What needs to be done: Starting at the first line of the data below, repeat each line word for word up to and including the line with "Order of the".

Source records:
++++++++++
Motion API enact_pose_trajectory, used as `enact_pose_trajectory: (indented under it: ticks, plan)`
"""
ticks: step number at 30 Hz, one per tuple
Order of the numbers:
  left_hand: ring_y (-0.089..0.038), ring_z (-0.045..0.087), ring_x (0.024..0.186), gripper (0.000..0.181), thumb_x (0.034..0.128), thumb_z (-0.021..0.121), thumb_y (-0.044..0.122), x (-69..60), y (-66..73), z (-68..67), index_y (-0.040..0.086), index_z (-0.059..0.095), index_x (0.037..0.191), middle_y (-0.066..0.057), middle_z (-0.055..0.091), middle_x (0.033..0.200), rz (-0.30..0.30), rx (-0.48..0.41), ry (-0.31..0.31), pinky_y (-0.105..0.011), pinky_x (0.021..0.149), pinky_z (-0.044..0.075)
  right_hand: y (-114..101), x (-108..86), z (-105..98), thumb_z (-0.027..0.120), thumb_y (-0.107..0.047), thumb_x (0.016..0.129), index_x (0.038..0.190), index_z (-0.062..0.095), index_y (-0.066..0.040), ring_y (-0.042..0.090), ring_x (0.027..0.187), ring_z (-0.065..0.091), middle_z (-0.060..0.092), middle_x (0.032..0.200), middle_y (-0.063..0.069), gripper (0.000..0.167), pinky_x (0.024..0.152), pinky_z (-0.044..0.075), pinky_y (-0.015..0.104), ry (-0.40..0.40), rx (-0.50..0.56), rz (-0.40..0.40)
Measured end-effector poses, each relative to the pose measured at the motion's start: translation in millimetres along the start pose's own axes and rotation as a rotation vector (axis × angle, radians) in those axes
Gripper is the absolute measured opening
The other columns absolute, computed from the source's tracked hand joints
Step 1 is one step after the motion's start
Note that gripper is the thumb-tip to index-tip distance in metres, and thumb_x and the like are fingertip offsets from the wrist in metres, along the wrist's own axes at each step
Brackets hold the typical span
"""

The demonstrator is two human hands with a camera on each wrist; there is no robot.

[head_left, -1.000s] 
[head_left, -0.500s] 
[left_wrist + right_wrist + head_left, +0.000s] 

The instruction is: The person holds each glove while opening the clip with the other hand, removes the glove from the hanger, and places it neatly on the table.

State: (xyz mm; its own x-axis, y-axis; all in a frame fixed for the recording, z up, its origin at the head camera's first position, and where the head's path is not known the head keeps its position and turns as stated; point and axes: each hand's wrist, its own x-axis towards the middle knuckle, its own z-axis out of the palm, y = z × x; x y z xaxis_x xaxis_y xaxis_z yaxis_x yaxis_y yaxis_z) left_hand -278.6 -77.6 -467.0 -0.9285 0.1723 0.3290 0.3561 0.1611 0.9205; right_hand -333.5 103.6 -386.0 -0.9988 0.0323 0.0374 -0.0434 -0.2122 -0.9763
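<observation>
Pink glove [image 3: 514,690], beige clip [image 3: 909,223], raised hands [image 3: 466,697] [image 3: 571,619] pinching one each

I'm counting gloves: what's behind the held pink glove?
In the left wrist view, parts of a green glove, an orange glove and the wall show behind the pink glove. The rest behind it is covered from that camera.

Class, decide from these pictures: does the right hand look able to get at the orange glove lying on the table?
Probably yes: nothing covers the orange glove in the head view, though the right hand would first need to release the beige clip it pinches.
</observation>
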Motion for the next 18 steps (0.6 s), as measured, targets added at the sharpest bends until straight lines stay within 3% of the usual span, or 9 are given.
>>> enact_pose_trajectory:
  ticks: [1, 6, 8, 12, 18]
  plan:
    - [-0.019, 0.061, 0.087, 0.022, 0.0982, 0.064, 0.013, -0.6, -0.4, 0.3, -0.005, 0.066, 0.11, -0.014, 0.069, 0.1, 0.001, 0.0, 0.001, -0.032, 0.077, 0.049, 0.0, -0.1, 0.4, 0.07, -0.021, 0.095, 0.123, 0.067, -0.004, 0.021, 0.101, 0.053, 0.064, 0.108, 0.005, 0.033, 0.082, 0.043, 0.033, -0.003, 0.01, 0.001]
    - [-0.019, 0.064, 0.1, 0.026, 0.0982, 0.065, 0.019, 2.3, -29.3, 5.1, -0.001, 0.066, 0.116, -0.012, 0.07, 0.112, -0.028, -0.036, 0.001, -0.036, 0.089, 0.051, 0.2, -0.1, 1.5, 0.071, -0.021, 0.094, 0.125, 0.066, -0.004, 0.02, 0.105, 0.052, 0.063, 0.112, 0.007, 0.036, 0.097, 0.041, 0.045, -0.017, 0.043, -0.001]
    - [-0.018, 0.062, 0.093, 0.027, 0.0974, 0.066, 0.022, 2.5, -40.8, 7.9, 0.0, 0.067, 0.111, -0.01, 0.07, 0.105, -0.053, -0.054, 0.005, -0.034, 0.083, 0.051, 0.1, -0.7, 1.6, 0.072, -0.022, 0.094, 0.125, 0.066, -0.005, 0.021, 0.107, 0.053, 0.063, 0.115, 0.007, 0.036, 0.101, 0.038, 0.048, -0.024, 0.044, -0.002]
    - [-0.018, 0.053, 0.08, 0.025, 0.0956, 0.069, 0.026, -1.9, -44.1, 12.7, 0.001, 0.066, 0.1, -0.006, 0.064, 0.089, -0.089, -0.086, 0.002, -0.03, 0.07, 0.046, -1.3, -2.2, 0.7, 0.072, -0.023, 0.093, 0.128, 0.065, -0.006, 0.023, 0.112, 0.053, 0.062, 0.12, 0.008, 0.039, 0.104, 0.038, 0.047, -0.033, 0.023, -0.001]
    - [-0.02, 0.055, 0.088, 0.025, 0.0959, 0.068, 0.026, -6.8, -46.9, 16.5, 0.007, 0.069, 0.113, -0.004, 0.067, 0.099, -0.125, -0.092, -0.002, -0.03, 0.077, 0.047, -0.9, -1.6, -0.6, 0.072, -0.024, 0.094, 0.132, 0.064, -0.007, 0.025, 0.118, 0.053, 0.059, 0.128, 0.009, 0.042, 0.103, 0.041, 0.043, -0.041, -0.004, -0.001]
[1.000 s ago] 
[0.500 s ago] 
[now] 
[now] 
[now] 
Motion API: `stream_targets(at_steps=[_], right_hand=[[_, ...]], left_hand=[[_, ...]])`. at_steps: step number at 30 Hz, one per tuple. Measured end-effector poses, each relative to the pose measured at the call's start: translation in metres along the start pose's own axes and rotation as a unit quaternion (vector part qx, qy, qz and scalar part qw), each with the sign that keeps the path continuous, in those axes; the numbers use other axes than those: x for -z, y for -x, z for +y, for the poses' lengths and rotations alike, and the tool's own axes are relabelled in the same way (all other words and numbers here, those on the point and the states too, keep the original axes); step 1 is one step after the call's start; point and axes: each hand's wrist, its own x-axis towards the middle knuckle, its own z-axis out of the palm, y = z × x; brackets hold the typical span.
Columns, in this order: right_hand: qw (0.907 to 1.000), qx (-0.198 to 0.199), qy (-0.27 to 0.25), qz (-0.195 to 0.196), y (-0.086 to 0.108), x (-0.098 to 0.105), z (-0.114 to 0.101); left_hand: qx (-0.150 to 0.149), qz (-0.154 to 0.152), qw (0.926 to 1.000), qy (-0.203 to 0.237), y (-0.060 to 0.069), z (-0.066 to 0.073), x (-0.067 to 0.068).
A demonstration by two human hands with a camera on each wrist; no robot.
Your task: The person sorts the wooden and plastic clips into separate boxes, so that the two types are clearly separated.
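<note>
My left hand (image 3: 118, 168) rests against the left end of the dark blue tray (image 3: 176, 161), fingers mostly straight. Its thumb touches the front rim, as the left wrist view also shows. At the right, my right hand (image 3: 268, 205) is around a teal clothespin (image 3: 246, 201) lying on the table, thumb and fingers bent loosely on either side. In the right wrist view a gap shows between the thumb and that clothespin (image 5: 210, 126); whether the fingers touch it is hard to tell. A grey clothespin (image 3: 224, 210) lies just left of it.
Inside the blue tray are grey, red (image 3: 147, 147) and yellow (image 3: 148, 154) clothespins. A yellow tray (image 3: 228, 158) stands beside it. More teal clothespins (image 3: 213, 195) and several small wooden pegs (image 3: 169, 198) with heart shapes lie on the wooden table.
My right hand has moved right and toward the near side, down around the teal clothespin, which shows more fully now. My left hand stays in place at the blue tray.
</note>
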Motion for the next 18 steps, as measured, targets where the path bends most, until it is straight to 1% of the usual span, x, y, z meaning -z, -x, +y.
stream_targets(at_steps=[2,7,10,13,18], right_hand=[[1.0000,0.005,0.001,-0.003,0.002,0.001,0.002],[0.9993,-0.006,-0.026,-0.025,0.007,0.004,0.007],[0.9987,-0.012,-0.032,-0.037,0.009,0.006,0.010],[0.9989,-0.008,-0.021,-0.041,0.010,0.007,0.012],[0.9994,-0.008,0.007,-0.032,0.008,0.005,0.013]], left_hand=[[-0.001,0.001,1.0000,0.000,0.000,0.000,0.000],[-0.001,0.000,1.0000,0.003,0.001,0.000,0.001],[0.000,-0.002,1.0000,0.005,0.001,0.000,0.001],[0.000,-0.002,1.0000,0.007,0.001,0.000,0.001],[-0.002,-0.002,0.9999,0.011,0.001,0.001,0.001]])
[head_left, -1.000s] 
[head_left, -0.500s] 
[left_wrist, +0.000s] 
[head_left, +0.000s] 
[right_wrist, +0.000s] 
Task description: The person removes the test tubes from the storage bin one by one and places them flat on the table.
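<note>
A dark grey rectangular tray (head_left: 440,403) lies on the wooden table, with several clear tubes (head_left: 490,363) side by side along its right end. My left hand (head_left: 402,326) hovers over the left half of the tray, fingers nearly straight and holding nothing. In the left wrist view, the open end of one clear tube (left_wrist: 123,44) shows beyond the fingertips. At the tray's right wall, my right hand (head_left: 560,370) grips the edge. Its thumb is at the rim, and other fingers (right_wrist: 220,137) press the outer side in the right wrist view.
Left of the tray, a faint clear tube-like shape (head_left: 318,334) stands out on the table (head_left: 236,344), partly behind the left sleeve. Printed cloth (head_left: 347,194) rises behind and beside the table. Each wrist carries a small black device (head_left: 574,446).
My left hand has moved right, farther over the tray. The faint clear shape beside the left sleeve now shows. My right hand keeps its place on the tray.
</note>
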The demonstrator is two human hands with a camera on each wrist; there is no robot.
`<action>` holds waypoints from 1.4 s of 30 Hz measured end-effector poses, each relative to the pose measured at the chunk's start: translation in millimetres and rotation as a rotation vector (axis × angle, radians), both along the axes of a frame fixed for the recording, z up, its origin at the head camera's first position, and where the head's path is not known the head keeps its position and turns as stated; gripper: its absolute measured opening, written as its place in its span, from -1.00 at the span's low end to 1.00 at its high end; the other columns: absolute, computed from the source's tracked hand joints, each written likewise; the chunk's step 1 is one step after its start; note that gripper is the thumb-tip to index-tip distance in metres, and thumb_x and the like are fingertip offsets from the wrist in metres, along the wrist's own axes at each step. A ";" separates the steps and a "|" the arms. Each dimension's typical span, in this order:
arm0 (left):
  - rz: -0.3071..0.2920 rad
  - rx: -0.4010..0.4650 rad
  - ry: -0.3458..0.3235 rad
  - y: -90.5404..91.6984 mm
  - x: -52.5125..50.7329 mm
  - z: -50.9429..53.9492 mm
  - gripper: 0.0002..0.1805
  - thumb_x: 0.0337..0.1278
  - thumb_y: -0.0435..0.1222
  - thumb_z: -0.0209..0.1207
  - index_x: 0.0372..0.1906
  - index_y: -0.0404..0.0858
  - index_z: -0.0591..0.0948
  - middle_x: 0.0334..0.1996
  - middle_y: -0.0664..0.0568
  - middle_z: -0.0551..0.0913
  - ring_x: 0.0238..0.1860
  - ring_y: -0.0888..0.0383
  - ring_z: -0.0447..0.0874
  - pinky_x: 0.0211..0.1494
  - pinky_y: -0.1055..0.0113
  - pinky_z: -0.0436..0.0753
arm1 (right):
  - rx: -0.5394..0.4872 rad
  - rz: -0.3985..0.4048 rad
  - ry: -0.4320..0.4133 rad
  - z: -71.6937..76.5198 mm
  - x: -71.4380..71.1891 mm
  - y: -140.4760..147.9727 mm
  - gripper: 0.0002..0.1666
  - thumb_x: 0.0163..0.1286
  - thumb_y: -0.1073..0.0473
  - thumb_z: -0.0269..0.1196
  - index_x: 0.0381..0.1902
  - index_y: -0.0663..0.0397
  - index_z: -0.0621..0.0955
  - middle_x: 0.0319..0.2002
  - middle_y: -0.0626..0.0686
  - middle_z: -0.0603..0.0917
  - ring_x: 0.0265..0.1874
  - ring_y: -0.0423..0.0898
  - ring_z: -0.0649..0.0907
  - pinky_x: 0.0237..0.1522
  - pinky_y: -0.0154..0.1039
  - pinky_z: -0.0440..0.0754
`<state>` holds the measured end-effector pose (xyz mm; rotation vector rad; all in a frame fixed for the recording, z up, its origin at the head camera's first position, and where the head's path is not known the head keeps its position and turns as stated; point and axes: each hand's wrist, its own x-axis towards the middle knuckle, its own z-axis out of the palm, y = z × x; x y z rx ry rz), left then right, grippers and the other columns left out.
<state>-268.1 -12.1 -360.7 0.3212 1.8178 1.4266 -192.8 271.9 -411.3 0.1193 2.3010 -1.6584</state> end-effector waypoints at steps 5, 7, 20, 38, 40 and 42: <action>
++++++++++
Result of this exercise:
Motion API enact_pose_trajectory, used as `enact_pose_trajectory: (indented under it: ticks, plan)`
"""
ticks: step number at 30 Hz, one per tuple
Order of the numbers:

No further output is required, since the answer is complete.